[DATA SECTION]
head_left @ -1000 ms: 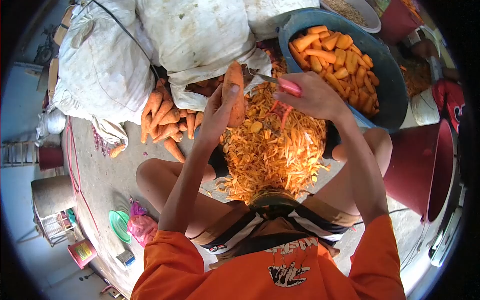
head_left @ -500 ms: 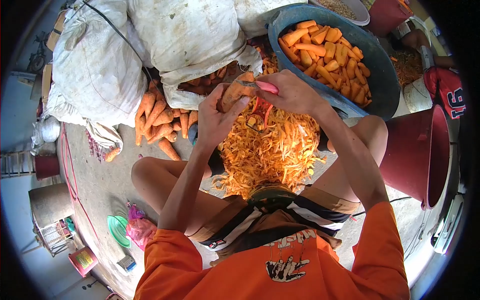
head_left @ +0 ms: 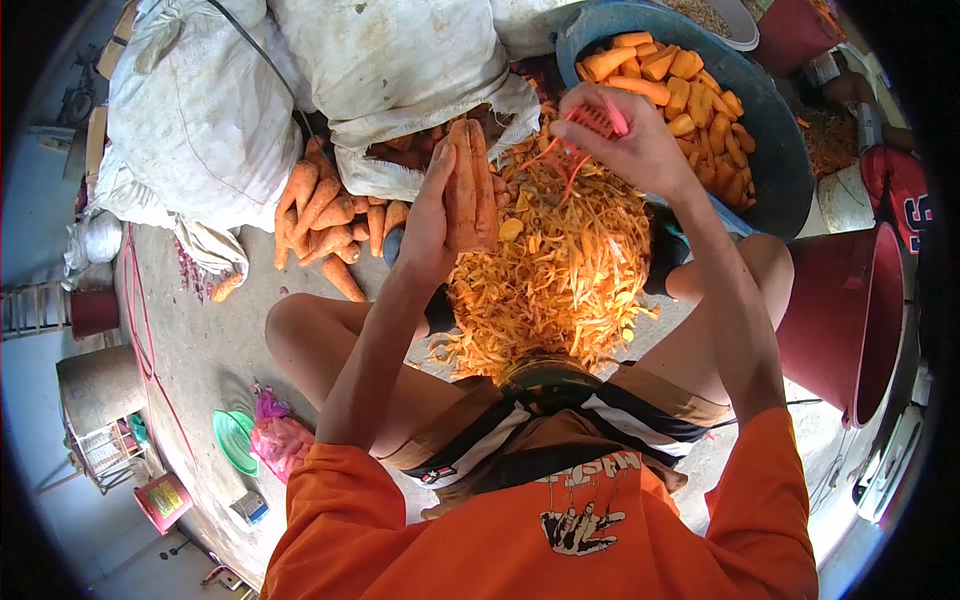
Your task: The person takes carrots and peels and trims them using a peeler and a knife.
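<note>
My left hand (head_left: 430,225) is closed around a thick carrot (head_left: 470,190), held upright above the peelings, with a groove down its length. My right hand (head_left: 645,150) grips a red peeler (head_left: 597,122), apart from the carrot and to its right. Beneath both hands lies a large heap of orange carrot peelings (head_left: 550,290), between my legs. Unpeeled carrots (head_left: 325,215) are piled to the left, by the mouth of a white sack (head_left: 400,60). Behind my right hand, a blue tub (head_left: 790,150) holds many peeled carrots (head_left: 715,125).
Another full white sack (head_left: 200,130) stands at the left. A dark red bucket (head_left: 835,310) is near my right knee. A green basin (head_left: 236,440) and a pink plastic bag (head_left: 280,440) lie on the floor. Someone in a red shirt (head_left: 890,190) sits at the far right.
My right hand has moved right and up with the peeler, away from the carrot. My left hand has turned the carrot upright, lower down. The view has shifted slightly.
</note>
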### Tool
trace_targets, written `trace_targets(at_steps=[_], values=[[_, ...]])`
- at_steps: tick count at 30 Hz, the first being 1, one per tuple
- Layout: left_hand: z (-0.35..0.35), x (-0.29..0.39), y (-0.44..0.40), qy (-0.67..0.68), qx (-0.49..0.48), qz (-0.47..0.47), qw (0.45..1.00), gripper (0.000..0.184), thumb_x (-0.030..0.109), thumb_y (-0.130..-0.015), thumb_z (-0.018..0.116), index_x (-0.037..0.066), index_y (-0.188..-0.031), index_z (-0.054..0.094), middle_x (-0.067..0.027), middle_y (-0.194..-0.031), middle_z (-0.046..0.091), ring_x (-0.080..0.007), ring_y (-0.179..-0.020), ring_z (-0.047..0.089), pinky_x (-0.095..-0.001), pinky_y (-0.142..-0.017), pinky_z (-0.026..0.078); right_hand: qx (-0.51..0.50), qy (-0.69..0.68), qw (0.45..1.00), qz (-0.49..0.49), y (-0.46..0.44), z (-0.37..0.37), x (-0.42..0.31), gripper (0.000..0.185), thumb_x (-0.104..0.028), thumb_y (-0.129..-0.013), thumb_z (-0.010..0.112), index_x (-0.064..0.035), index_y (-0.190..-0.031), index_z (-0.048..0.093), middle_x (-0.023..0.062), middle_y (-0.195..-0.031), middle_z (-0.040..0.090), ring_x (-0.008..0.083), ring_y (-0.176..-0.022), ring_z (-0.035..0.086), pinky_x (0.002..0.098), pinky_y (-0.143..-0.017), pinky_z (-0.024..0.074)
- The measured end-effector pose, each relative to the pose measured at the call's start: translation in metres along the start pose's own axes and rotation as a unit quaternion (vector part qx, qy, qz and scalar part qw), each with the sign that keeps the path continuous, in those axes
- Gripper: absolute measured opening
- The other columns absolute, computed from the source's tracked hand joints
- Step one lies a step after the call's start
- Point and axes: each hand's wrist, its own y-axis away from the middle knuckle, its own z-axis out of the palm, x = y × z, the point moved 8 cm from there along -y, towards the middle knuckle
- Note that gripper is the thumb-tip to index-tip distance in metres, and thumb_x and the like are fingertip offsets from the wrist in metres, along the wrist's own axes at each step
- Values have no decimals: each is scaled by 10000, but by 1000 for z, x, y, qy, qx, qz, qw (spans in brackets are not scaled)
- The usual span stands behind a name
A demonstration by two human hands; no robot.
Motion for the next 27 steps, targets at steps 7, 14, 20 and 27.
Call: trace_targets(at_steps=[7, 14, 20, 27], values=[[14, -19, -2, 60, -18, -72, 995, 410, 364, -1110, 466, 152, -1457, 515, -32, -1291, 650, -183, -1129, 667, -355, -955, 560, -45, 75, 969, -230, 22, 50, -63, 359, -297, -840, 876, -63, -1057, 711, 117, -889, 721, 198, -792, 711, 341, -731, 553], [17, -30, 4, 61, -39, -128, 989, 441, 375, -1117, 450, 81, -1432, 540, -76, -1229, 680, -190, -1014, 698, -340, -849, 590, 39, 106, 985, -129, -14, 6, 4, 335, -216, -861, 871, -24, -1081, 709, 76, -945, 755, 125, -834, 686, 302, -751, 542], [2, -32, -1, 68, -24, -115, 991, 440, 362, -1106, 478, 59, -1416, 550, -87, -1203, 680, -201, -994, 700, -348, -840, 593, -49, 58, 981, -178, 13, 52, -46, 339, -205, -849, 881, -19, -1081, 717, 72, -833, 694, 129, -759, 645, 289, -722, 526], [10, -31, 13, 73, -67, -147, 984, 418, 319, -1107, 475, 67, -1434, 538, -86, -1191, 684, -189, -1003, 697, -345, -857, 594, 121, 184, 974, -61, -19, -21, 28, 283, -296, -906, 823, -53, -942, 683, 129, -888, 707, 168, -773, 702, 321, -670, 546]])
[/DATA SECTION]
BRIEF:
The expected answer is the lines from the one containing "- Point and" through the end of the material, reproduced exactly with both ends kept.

PROBLEM SOLUTION:
- Point and axes: each hand's wrist, its own y-axis away from the middle knuckle, its own z-axis out of the palm, x = y × z, the point moved 8 cm from there along -y, towards the middle knuckle
- Note that gripper is the thumb-tip to index-tip distance in metres, and thumb_x and the like are fingertip offsets from the wrist in metres, along the wrist's own axes at each step
- Values have no decimals: each is scaled by 10000, but by 1000 for z, x, y, qy, qx, qz, qw (spans in brackets are not scaled)
- The usual span stands behind a name
A demonstration by two human hands; no robot.
Motion for the next 27 steps, targets at steps 7, 14, 20 and 27.
Call: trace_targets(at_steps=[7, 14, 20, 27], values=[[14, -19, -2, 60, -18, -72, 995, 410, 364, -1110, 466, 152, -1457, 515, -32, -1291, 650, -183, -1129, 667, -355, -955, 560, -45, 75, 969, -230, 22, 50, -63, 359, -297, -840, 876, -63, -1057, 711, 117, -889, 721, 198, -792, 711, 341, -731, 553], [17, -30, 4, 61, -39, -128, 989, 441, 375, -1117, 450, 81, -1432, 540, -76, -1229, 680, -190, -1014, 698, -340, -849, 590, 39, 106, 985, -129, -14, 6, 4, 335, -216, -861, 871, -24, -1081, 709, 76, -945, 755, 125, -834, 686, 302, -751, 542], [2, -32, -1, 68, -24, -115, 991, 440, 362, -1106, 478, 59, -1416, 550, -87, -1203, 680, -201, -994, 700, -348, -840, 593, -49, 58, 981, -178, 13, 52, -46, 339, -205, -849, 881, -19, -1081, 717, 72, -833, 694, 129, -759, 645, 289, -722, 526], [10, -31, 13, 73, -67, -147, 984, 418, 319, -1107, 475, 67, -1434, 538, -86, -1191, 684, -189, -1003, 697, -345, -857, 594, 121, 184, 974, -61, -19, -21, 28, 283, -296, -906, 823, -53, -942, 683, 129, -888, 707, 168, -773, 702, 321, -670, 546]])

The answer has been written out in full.